§ **The task**:
Take the line containing "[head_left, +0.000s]" through the last line of the data and retype those lines exactly. Pictures do not belong in the copy.

§ **Data below**:
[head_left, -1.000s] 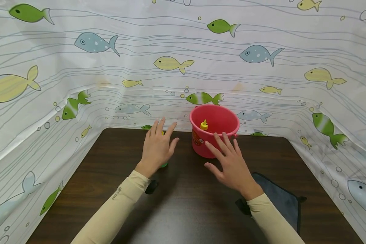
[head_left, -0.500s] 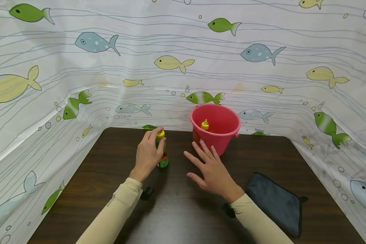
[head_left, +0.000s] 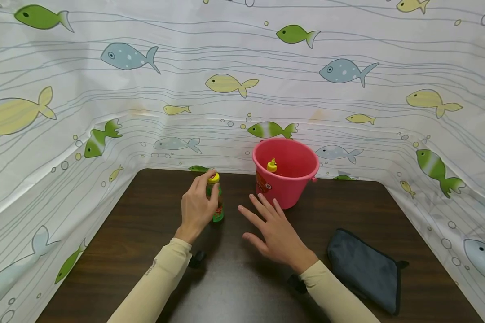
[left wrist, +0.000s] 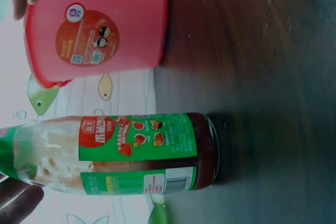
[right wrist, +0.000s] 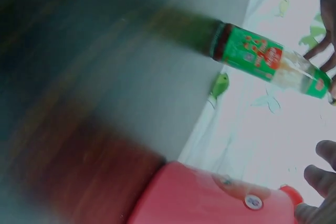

§ **Result**:
[head_left, +0.000s] 
[left wrist, +0.000s] 
[right wrist, +0.000s] 

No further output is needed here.